Results Endovascular cooling was performed successfully in 20 patients (95%). All achieved a core temperature below 34°C (mean target temperature 33.2 ± 0.9°C). The mean temperature at reperfusion was 34.7 ± 0.9°C. Cooling was well tolerated, with no hemodynamic instability or increase in arrhythmia. Nine patients experienced mild episodic shivering. Major adverse cardiac events occurred in 0% vs. 10% (p = NS) of treated versus control patients. The median infarct size was non-significantly smaller in patients who received cooling compared with the control group (2% vs. 8% of the left ventricle, p = 0.80).
Conclusions Endovascular cooling can be performed safely as an adjunct to primary PCI for AMI. Further clinical trials are required to determine whether induction of mild systemic hypothermia with endovascular cooling will limit infarct size in patients undergoing reperfusion therapy.

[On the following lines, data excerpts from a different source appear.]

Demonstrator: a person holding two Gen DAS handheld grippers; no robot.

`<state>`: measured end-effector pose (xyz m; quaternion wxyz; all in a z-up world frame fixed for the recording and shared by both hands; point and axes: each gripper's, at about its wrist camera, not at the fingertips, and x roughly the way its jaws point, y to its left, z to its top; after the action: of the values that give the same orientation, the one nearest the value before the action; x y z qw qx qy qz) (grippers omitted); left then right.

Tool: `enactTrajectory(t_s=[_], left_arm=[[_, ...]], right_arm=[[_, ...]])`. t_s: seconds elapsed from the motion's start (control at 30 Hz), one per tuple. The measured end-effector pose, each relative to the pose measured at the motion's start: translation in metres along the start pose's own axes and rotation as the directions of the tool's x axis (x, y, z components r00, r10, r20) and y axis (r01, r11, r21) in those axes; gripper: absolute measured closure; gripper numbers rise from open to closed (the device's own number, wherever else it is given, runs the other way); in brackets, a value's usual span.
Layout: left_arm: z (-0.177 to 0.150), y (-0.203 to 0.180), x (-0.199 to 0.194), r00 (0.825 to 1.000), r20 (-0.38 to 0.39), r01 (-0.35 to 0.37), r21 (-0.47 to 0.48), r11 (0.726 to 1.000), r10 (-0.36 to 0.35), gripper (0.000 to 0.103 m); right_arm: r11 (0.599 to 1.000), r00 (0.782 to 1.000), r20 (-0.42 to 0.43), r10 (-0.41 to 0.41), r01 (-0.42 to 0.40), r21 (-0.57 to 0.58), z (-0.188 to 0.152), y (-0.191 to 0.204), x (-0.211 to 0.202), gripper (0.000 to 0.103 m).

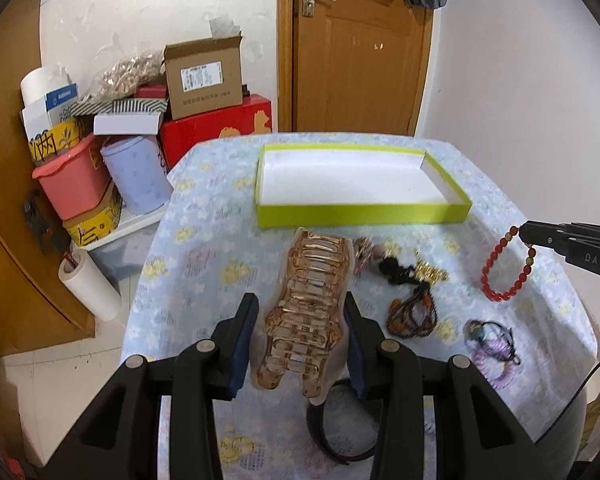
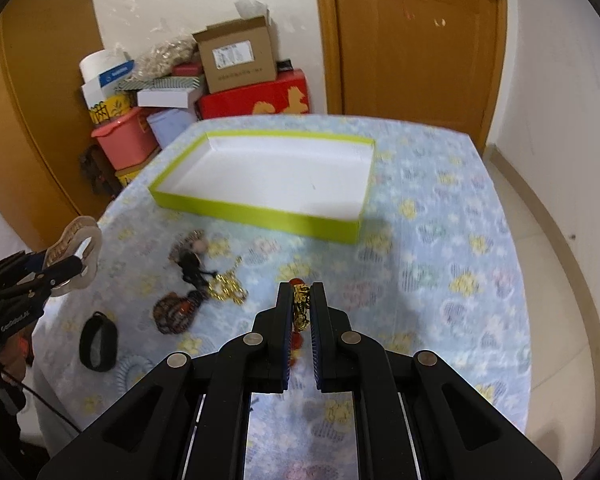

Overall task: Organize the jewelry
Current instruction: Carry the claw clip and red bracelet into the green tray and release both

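Observation:
My left gripper (image 1: 302, 312) is shut on a large translucent amber hair claw clip (image 1: 308, 312) and holds it above the table; it also shows in the right wrist view (image 2: 78, 250). My right gripper (image 2: 302, 300) is shut on a red bead bracelet (image 1: 508, 268) with a gold charm (image 2: 301, 306), lifted off the table. The empty lime-green tray (image 1: 364, 214) with a white floor lies at the far side of the table (image 2: 260, 214). Loose jewelry lies between: a black and gold piece (image 1: 410, 270), a brown beaded piece (image 1: 414, 316), purple hair ties (image 1: 492, 344).
A black band (image 2: 99, 346) lies near the table's front edge. The table has a pale blue flowered cloth (image 2: 440, 240). Stacked boxes and a pink tub (image 1: 72, 184) stand on the floor at the left, a paper roll (image 1: 88, 284) too. A wooden door (image 1: 360, 40) is behind.

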<state>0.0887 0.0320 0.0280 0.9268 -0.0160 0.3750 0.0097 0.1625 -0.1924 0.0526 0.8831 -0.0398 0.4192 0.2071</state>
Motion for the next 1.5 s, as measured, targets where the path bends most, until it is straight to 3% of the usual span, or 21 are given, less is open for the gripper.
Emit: enactTrajectory(t_s=[0.27,0.6,1.07,1.5], left_arm=[[0.032,-0.008,0.005,1.0,0.025,0.015,0.018,1.0,-0.016,0.061],[0.083,-0.005,0.041,0.999,0.031,0.016,0.021,1.0,-0.017,0.061],[0.121,0.004,0.13,0.999,-0.045,-0.007,-0.013,1.0,0.006,0.061],[0.124,0.002,0.192,0.988,-0.127,-0.091,0.003,0.996,0.091,0.061]], right_arm=[[0.998,0.999,0.049,0.004,-0.001,-0.061,0.034,0.004,-0.006,0.095],[0.995,0.996,0.087,0.032,-0.024,-0.1,0.092,0.004,0.012,0.095],[0.997,0.999,0.011,0.053,-0.052,-0.06,0.129,-0.02,0.098,0.095],[0.998,0.998,-0.061,-0.033,0.03,-0.058,0.138,-0.05,0.16,0.095]])
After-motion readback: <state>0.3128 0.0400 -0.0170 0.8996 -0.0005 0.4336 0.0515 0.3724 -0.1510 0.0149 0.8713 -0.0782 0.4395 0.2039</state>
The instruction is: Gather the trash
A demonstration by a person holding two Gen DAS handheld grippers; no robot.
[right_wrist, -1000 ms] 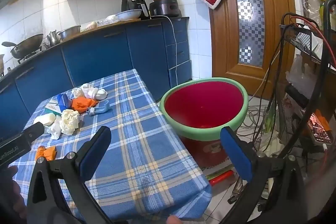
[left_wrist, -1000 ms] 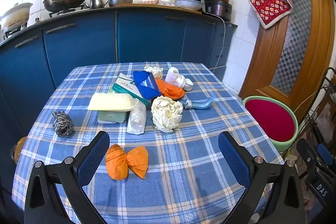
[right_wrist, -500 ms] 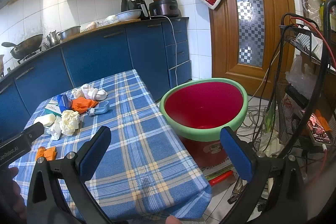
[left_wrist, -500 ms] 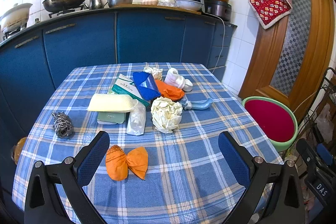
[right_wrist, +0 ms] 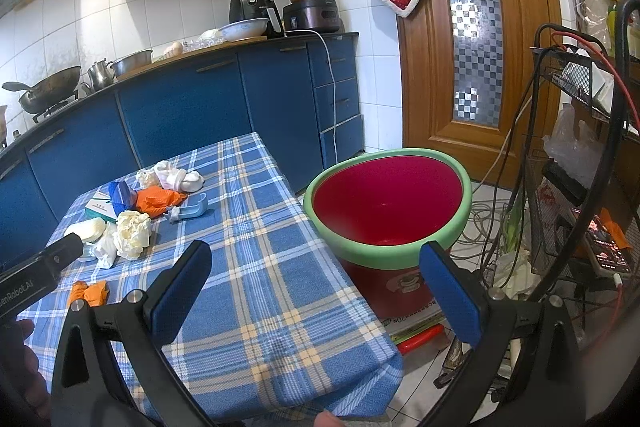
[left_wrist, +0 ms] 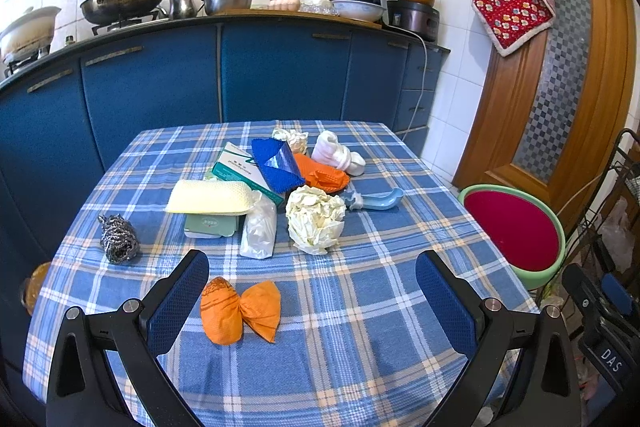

Early and sustained reperfusion remains the only proven method of salvaging jeopardized myocardium following acute coronary artery occlusion (1–3). Yet, in spite of contemporary therapies, many patients develop complications, such as congestive heart failure and death, attributable to extensive myocardial damage. Because infarct size is one of the most important predictors of early and late survival after acute myocardial infarction (AMI), there is a clear need for novel approaches to improve myocyte protection during reperfusion therapy (4–6).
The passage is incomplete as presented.